A Closer Look at Apple's CPU Improvements for iPhone 7 and Apple Watch
At last Wednesday's media event, Apple introduced two new processors - the A10 Fusion for iPhone 7 and 7 Plus and the S2 for Apple Watch Series 2. Although Apple only briefly covered the S2 during the presentation, it did spend a good deal of time talking about A10 Fusion. The 'Fusion' suffix refers to the heterogeneous architecture that the A10 features, which has two high-power, high-throughput cores and two much smaller cores that are more power efficient.
Apple also introduced another very important piece of standalone silicon in its new AirPods, dubbed the W1 chip. In total, this represents a great deal of engineering work done by Apple over the last year, and the A10 is the most significant to Apple's system-on-a-chip (SoC) line since the company's transition to 64-bit.

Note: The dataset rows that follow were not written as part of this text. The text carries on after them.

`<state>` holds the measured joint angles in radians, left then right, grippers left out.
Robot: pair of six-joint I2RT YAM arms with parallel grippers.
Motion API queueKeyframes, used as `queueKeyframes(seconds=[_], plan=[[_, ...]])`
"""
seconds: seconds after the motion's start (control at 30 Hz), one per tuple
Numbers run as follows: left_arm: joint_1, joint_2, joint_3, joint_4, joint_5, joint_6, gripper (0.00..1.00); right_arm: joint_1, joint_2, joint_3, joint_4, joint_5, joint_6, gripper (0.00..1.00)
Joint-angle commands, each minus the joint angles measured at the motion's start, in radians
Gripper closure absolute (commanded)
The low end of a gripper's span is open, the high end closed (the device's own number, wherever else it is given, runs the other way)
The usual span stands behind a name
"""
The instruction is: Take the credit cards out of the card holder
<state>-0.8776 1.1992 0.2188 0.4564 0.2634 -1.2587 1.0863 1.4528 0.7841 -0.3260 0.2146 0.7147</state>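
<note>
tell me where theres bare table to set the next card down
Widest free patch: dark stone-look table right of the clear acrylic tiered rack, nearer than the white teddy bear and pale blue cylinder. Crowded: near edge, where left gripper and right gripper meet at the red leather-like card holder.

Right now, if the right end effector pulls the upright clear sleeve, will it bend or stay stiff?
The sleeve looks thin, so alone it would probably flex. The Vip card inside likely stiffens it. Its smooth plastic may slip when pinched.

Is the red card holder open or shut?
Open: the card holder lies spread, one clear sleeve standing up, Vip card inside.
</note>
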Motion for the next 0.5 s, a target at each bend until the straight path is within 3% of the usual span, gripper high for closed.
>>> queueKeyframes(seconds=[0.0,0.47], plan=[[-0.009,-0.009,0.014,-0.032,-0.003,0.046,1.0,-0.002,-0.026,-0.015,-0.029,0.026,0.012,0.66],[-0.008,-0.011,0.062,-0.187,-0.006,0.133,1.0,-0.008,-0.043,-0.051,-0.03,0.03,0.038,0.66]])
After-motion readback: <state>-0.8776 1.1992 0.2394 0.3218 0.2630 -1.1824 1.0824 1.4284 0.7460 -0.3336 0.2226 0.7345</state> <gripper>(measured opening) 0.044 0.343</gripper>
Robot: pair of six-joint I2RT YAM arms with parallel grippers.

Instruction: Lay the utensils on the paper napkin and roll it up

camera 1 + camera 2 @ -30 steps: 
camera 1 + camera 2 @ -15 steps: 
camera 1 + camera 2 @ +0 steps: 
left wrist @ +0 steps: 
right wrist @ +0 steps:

Apple unveiled the biggest technical changes featured in the A10 at the very beginning, boasting a four-core CPU with 3.3 billion transistors. While Apple never disclosed a transistor count for the A9, it very likely fell somewhere in the middle between the 2 billion count on the A8 and the 3.3 billion of the new A10. A transistor count well under 3 billion seems probable for the A9; otherwise it would have been worth boasting about on its own.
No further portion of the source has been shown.